Incorporating domain-specific knowledge into a genetic algorithm to implement case-based reasoning adaptation

摘要

In case-based reasoning systems the adaptation phase is a notoriously difficult and complex step. The design and implementation of an effective case adaptation algorithm is generally determined by the type of application which decides the nature and the structure of the knowledge to be implemented within the adaptation module, and the level of user involvement during this phase. A new adaptation approach is presented in this paper which uses a modified genetic algorithm incorporating specific domain knowledge and information provided by the retrieved cases. The approach has been developed for a CBR system (CBEM) supporting the use and design of numerical models for estuaries.
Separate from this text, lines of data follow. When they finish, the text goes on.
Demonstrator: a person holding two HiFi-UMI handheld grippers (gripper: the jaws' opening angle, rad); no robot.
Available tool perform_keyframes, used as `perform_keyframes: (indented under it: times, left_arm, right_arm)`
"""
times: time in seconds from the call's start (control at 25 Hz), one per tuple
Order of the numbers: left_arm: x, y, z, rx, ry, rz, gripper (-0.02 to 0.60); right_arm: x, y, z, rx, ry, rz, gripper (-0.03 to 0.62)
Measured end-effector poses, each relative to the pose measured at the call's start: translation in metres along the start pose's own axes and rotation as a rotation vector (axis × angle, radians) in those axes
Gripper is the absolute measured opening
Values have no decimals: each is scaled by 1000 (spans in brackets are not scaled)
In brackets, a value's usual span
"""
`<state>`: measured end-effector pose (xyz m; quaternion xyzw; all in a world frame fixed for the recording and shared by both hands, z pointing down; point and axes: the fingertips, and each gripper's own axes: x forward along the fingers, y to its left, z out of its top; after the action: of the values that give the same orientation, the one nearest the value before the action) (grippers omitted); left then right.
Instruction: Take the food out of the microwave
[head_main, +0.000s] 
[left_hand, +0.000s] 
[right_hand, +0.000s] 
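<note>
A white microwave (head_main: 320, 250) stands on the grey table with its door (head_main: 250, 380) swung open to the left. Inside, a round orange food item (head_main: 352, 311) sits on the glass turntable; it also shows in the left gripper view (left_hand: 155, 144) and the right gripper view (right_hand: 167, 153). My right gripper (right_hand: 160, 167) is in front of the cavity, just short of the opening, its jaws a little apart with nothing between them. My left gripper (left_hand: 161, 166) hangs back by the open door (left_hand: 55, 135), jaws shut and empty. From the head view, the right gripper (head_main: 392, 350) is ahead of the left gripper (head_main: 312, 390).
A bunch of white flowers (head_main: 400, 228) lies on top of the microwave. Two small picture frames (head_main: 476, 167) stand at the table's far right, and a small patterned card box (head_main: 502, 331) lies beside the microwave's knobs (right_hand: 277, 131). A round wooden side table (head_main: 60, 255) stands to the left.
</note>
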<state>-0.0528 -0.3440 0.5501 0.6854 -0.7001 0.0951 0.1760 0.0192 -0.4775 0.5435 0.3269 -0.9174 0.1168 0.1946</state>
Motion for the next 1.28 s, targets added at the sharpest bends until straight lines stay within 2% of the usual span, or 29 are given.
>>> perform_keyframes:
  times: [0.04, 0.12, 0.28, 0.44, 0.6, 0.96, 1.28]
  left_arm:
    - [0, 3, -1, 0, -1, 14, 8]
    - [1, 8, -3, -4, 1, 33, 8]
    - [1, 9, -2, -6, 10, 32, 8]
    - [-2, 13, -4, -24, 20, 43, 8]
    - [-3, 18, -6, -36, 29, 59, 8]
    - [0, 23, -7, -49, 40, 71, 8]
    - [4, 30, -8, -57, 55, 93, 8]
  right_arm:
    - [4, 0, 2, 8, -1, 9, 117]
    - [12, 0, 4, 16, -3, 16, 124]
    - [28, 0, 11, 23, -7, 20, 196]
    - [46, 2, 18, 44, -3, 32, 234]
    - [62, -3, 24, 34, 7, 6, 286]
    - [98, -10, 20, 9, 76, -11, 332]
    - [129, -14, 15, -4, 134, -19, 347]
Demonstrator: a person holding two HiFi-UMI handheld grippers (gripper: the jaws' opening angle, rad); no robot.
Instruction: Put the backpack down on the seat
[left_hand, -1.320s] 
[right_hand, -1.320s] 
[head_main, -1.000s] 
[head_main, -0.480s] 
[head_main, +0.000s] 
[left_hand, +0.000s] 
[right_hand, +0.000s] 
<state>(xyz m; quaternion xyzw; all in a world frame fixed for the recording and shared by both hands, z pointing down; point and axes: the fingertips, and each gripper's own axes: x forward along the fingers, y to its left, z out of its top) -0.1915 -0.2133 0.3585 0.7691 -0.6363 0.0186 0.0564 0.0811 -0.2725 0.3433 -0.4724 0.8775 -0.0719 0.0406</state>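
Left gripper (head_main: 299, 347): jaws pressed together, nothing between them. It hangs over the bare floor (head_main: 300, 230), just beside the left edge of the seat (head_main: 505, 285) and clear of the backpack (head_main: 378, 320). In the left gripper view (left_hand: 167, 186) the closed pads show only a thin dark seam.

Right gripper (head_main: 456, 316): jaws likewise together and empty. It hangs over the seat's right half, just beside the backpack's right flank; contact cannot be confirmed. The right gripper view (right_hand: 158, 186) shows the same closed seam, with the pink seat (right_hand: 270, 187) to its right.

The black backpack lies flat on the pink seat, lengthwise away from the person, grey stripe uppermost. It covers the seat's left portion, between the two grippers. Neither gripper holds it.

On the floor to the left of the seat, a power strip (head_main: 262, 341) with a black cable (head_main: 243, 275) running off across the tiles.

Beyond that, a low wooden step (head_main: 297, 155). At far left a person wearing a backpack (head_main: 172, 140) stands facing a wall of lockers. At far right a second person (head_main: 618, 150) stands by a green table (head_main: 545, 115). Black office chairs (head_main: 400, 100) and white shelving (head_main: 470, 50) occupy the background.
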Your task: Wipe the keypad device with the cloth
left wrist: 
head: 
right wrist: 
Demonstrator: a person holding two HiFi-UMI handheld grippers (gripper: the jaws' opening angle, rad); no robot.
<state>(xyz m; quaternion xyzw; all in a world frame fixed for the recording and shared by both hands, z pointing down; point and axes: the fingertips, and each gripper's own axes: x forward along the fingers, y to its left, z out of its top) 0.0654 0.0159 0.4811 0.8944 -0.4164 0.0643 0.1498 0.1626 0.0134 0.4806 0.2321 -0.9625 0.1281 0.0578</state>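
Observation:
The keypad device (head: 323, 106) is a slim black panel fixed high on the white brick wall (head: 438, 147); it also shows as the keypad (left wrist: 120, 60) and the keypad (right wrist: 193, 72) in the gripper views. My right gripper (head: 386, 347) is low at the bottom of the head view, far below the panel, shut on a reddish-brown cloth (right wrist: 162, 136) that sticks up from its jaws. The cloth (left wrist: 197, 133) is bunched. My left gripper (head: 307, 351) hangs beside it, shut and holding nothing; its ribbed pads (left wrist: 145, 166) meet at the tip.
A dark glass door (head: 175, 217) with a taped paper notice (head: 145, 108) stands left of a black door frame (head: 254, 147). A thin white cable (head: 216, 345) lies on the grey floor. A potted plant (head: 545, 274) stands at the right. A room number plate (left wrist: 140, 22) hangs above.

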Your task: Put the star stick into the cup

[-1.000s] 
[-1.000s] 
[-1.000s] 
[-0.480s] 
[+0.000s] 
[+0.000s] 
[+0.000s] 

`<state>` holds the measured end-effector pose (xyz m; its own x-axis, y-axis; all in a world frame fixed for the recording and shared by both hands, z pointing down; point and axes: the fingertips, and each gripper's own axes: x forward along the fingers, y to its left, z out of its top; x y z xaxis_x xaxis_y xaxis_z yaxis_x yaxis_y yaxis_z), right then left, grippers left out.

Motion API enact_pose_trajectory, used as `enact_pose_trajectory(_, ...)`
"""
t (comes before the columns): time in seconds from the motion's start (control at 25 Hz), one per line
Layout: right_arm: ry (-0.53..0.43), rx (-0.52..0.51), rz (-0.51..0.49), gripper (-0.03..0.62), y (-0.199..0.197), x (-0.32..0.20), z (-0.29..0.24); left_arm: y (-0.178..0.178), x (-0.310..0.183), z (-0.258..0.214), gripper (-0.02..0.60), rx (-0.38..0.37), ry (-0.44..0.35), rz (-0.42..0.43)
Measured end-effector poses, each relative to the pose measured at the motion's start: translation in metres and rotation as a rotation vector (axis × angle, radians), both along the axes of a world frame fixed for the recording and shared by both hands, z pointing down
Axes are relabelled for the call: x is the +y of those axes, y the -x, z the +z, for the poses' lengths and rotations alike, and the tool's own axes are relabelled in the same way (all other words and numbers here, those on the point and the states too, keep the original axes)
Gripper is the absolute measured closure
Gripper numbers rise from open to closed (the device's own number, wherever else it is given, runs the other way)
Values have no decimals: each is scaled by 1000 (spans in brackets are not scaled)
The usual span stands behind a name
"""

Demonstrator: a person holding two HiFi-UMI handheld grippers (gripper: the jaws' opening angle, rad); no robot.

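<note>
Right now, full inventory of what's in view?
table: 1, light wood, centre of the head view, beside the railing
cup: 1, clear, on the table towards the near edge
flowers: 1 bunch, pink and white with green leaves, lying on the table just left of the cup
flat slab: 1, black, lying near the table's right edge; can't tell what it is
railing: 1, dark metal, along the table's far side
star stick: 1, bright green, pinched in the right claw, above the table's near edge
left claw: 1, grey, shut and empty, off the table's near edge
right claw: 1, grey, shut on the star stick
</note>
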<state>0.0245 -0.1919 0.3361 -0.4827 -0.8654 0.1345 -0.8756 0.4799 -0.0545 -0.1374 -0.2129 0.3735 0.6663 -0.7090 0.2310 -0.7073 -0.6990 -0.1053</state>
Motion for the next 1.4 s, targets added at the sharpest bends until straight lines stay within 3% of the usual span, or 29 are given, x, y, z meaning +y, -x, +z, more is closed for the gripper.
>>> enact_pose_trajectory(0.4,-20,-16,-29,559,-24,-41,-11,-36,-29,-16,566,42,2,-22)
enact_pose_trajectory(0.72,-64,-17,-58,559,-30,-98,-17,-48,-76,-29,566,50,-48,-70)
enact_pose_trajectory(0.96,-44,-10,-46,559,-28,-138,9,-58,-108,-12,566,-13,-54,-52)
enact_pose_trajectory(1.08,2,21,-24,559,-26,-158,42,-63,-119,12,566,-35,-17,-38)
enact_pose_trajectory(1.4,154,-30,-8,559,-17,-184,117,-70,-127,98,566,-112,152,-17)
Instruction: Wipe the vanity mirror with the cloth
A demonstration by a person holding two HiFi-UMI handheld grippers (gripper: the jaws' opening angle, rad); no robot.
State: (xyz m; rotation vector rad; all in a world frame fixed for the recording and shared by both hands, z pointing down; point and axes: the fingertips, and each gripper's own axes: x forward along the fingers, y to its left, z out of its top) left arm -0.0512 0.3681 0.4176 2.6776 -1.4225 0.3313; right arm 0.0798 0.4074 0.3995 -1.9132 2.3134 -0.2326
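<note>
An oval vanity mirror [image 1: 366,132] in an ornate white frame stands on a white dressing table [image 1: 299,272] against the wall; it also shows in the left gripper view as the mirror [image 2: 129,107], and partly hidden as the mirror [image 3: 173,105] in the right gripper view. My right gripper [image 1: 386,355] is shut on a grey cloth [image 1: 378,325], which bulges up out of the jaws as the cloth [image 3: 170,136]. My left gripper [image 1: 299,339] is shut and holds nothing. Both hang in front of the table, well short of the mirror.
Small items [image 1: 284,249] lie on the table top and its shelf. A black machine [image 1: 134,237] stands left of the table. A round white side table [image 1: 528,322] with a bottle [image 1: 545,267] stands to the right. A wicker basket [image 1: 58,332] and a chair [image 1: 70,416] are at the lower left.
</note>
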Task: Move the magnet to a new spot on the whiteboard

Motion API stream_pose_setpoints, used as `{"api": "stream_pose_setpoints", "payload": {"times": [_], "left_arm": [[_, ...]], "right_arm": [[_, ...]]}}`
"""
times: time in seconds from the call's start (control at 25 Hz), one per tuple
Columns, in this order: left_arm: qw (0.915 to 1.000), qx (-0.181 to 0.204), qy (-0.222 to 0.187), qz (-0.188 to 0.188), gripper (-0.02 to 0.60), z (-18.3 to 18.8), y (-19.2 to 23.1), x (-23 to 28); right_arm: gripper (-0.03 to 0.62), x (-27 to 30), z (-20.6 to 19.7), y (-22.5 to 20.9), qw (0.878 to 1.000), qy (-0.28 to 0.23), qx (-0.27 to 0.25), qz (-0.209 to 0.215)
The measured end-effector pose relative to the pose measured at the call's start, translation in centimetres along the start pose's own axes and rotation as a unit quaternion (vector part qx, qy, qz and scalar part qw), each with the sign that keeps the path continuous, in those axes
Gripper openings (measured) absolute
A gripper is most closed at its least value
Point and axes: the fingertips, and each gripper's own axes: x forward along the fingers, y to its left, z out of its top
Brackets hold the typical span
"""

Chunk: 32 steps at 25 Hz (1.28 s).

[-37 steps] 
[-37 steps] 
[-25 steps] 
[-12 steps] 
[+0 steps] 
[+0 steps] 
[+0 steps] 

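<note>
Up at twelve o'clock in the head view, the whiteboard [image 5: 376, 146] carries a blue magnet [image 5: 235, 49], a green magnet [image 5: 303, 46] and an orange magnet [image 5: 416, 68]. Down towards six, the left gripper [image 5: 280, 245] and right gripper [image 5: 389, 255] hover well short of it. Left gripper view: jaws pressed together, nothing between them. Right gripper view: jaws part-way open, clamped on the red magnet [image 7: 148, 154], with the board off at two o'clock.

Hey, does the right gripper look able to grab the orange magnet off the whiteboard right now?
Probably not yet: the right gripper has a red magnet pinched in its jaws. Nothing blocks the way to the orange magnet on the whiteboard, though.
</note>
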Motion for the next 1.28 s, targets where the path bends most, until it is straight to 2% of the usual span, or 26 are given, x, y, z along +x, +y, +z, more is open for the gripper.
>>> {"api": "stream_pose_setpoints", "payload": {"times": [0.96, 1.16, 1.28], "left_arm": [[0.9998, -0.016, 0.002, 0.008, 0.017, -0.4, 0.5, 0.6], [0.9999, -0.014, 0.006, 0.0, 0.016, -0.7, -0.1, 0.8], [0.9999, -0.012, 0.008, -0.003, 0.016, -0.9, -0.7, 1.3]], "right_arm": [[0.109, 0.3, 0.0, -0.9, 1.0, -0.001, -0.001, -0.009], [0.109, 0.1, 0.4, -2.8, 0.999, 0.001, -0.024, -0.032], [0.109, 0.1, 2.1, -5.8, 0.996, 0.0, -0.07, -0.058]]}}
The adaptation module finds the values of hundreds of parameters for a selected numerical model retrieved from the case-base that is to be used in a new problem context. Without the need of implementing very specific adaptation rules, the proposed approach resolves the problem of acquiring adaptation knowledge by combining the search power of a genetic algorithm with the guidance provided by domain-specific knowledge. The genetic algorithm consists of a modifying version of the classical genetic operations of initialisation, selection, crossover and mutation designed to incorporate practical but general principles of model calibration without reference to any specific problems. The genetic algorithm focuses the search within the parameters' space on those zones that most likely contain the required solutions thus reducing computational time. In addition, the design of the genetic algorithm-based adaptation routine ensures that the parameter values found are suitable for the model approximation and hypotheses, and complies with the problem domain features providing correct and realistic model outputs. This adaptation method is suitable for case-based reasoning systems dealing with numerical modelling applications that require the substitution of a large number of parameter values.